What is required => Down to the final line, write out the data below exactly.

Material provided =>
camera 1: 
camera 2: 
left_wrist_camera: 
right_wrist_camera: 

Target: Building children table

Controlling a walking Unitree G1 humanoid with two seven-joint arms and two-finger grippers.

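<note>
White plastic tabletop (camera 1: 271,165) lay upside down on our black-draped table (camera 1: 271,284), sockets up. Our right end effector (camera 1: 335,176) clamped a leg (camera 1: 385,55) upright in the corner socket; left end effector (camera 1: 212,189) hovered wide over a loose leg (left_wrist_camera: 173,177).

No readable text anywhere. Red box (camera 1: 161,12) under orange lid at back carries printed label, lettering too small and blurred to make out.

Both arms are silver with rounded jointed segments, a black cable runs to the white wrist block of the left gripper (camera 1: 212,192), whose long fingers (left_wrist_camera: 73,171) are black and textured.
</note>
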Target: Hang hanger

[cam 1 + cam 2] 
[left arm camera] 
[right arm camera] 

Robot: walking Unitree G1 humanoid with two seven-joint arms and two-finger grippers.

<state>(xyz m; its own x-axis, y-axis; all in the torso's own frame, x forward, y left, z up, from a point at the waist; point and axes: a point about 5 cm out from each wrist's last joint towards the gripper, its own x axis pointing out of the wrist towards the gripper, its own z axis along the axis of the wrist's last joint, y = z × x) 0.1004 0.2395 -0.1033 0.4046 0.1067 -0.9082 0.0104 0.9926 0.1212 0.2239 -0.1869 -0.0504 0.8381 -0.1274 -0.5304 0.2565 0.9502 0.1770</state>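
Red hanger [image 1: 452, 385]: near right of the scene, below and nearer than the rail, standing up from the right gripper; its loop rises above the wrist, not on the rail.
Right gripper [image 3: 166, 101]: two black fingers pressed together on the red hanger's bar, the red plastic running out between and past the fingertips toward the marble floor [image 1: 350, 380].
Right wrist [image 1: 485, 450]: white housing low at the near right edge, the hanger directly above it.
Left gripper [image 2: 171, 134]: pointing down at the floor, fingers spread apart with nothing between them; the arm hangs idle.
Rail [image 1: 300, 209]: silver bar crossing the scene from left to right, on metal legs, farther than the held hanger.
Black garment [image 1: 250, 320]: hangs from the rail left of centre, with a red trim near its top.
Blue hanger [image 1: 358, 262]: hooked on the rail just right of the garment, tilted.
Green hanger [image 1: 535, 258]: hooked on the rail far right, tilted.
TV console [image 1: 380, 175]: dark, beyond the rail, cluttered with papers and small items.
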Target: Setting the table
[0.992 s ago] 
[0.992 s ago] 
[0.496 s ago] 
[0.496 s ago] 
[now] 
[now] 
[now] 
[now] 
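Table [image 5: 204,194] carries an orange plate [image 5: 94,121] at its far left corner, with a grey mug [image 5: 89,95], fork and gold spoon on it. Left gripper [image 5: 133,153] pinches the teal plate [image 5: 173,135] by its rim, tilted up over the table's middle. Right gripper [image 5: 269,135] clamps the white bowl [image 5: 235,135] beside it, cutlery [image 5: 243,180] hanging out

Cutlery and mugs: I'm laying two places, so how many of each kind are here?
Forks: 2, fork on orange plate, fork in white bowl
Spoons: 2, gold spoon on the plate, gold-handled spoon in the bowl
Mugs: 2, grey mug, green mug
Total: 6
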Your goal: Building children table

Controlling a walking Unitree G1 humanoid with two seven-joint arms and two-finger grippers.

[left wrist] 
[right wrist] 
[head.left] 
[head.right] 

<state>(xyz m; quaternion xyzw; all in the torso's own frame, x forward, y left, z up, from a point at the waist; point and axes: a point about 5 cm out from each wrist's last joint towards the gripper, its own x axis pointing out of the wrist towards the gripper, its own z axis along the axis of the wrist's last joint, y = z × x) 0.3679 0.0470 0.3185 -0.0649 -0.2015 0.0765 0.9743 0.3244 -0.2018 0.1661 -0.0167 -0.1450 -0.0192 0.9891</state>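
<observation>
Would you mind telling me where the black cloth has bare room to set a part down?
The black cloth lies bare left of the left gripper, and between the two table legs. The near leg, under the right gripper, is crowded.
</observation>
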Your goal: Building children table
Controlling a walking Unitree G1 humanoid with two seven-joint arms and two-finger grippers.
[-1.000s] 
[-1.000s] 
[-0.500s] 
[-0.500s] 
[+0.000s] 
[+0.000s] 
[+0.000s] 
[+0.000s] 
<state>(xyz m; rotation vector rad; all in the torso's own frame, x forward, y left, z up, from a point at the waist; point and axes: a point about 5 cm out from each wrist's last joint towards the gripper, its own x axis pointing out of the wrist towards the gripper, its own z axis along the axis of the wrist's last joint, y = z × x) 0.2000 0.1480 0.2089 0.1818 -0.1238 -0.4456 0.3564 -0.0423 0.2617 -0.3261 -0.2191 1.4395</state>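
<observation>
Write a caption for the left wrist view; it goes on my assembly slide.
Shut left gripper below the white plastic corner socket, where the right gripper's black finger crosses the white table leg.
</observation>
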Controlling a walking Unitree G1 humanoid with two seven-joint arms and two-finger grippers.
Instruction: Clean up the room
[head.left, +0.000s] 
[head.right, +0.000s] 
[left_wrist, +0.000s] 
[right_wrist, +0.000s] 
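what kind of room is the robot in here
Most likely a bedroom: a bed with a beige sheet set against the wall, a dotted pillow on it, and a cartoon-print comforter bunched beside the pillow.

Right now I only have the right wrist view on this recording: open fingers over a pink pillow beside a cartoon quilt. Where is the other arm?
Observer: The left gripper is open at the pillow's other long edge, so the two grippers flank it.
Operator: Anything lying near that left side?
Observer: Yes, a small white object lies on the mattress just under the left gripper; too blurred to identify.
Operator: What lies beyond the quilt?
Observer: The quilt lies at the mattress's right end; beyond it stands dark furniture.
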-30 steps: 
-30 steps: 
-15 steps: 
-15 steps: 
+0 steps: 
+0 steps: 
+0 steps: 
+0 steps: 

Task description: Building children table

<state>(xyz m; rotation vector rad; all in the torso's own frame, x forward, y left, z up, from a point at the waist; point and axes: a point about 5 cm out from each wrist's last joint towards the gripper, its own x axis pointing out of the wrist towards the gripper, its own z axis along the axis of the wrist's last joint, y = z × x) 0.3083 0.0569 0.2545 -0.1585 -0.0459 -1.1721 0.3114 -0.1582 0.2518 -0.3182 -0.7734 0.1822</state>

Reply to the exercise =>
camera 1: 
camera 2: 
left_wrist_camera: 
right_wrist_camera: 

Target: Building children table

Controlling a walking Unitree G1 humanoid with two seven-joint arms and two-finger grippers.

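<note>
White plastic tabletop (camera 1: 271,165) lay upside down on our black-draped table (camera 1: 271,284), sockets up. Our right end effector (camera 1: 335,176) clamped a leg (camera 1: 385,55) upright in the corner socket; left end effector (camera 1: 212,189) hovered wide over a loose leg (left_wrist_camera: 173,177).

No readable text anywhere. Red box (camera 1: 161,12) under orange lid at back carries printed label, lettering too small and blurred to make out.

Both arms are silver with rounded jointed segments, a black cable runs to the white wrist block of the left gripper (camera 1: 212,192), whose long fingers (left_wrist_camera: 73,171) are black and textured.
</note>
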Target: Hang hanger

[cam 1 + cam 2] 
[left arm camera] 
[right arm camera] 

Robot: walking Unitree G1 humanoid with two seven-joint arms and two-finger grippers.

<state>(xyz m; its own x-axis, y-axis; all in the torso's own frame, x forward, y left, z up, from a point at the waist; point and axes: a point about 5 cm out from each wrist's last joint towards the gripper, its own x axis pointing out of the wrist towards the gripper, its own z axis along the axis of the wrist's last joint, y = z × x) 0.1004 0.2395 -0.1033 0.4046 0.1067 -0.9082 0.0104 0.9926 0.1212 0.2239 -0.1869 -0.0504 0.8381 -0.1274 -0.5304 0.2565 0.9502 0.1770</state>
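Red hanger [image 1: 452, 385]: near right of the scene, below and nearer than the rail, standing up from the right gripper; its loop rises above the wrist, not on the rail.
Right gripper [image 3: 166, 101]: two black fingers pressed together on the red hanger's bar, the red plastic running out between and past the fingertips toward the marble floor [image 1: 350, 380].
Right wrist [image 1: 485, 450]: white housing low at the near right edge, the hanger directly above it.
Left gripper [image 2: 171, 134]: pointing down at the floor, fingers spread apart with nothing between them; the arm hangs idle.
Rail [image 1: 300, 209]: silver bar crossing the scene from left to right, on metal legs, farther than the held hanger.
Black garment [image 1: 250, 320]: hangs from the rail left of centre, with a red trim near its top.
Blue hanger [image 1: 358, 262]: hooked on the rail just right of the garment, tilted.
Green hanger [image 1: 535, 258]: hooked on the rail far right, tilted.
TV console [image 1: 380, 175]: dark, beyond the rail, cluttered with papers and small items.
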Target: Setting the table
[0.992 s ago] 
[0.992 s ago] 
[0.496 s ago] 
[0.496 s ago] 
[now] 
[now] 
[now] 
[now] 
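Table [image 5: 204,194] carries an orange plate [image 5: 94,121] at its far left corner, with a grey mug [image 5: 89,95], fork and gold spoon on it. Left gripper [image 5: 133,153] pinches the teal plate [image 5: 173,135] by its rim, tilted up over the table's middle. Right gripper [image 5: 269,135] clamps the white bowl [image 5: 235,135] beside it, cutlery [image 5: 243,180] hanging out

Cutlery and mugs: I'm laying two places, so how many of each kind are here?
Forks: 2, fork on orange plate, fork in white bowl
Spoons: 2, gold spoon on the plate, gold-handled spoon in the bowl
Mugs: 2, grey mug, green mug
Total: 6
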Your goal: Building children table

Controlling a walking Unitree G1 humanoid with two seven-joint arms and two-finger grippers.

[left wrist] 
[right wrist] 
[head.left] 
[head.right] 

<state>(xyz m; quaternion xyzw; all in the torso's own frame, x forward, y left, z up, from a point at the waist; point and axes: a point about 5 cm out from each wrist's last joint towards the gripper, its own x axis pointing out of the wrist towards the gripper, its own z axis along the axis of the wrist's last joint, y = z × x) 0.3679 0.0470 0.3185 -0.0649 -0.2015 0.0765 0.9743 0.3244 -0.2018 0.1661 -0.0167 -0.1450 -0.0192 0.9891</state>
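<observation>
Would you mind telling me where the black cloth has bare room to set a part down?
The black cloth lies bare left of the left gripper, and between the two table legs. The near leg, under the right gripper, is crowded.
</observation>
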Your goal: Building children table
Controlling a walking Unitree G1 humanoid with two seven-joint arms and two-finger grippers.
[-1.000s] 
[-1.000s] 
[-0.500s] 
[-0.500s] 
[+0.000s] 
[+0.000s] 
[+0.000s] 
[+0.000s] 
<state>(xyz m; rotation vector rad; all in the torso's own frame, x forward, y left, z up, from a point at the waist; point and axes: a point about 5 cm out from each wrist's last joint towards the gripper, its own x axis pointing out of the wrist towards the gripper, its own z axis along the axis of the wrist's last joint, y = z × x) 0.2000 0.1480 0.2089 0.1818 -0.1238 -0.4456 0.3564 -0.0423 0.2617 -0.3261 -0.2191 1.4395</state>
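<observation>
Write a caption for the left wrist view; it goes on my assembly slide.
Shut left gripper below the white plastic corner socket, where the right gripper's black finger crosses the white table leg.
</observation>
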Controlling a walking Unitree G1 humanoid with two seven-joint arms and two-finger grippers.
Instruction: Clean up the room
[head.left, +0.000s] 
[head.right, +0.000s] 
[left_wrist, +0.000s] 
[right_wrist, +0.000s] 
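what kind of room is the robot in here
Most likely a bedroom: a bed with a beige sheet set against the wall, a dotted pillow on it, and a cartoon-print comforter bunched beside the pillow.

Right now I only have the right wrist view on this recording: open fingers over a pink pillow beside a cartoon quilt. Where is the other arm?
Observer: The left gripper is open at the pillow's other long edge, so the two grippers flank it.
Operator: Anything lying near that left side?
Observer: Yes, a small white object lies on the mattress just under the left gripper; too blurred to identify.
Operator: What lies beyond the quilt?
Observer: The quilt lies at the mattress's right end; beyond it stands dark furniture.
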-30 steps: 
-30 steps: 
-15 steps: 
-15 steps: 
+0 steps: 
+0 steps: 
+0 steps: 
+0 steps: 

Task description: Building children table

<state>(xyz m; rotation vector rad; all in the torso's own frame, x forward, y left, z up, from a point at the waist; point and axes: a point about 5 cm out from each wrist's last joint towards the gripper, its own x axis pointing out of the wrist towards the gripper, its own z axis along the axis of the wrist's last joint, y = z × x) 0.3083 0.0569 0.2545 -0.1585 -0.0459 -1.1721 0.3114 -0.1582 0.2518 -0.3182 -0.7734 0.1822</state>

The exercise has been answered completely.